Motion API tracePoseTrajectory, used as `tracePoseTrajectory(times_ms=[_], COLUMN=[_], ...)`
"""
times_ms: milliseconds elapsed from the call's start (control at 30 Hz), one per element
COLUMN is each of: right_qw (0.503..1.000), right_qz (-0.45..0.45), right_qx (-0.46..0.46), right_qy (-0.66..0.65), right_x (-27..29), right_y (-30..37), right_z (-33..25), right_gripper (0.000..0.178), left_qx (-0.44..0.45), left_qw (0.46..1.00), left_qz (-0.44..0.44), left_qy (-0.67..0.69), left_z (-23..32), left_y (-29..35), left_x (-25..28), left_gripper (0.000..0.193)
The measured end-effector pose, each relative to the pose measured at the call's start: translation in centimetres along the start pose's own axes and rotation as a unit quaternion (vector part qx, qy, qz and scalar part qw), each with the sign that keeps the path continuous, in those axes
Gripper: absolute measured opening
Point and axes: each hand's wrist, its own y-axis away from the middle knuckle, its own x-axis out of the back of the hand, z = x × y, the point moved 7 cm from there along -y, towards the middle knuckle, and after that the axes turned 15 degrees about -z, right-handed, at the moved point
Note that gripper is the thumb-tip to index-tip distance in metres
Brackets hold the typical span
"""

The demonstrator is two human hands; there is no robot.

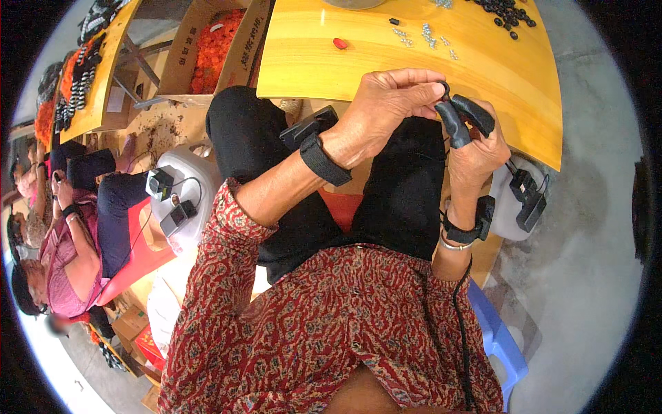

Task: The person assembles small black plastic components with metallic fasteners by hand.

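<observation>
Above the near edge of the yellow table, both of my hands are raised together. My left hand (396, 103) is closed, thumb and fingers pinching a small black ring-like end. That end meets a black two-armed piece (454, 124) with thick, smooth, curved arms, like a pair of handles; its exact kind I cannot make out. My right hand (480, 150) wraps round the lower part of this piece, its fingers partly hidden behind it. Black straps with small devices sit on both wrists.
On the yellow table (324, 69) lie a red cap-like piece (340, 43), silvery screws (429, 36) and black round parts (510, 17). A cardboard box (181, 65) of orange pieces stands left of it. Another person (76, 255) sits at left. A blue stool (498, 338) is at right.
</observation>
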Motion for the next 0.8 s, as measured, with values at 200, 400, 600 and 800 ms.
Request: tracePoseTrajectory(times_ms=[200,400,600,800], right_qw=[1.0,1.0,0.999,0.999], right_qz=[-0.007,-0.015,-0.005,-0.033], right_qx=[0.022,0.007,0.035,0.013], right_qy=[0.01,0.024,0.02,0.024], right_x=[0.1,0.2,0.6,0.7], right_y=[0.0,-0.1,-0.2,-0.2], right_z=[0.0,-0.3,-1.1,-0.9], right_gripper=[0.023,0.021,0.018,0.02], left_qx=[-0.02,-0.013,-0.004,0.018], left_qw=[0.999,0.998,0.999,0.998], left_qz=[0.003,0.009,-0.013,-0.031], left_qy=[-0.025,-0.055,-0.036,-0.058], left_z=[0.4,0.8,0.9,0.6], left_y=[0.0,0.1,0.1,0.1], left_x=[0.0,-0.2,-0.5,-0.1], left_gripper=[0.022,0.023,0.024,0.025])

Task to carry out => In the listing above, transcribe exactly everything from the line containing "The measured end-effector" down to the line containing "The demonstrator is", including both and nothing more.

Output for this exercise =>
The measured end-effector pose, each relative to the pose measured at the call's start: translation in centimetres along the start pose's own axes and rotation as a unit quaternion (vector part qx, qy, qz and scalar part qw), each with the sign that keeps the path continuous, in those axes
Gripper: absolute measured opening
Point and axes: each hand's wrist, its own y-axis away from the middle knuckle, its own x-axis out of the back of the hand, z = x × y, the point moved 7 cm from there along -y, towards the middle knuckle, and after that the axes turned 15 degrees about -z, right-handed, at the moved point
Note that gripper is the thumb-tip to index-tip distance in metres
Brackets hold the typical span
"""

The demonstrator is two human hands; there is no robot.

No additional output will be given.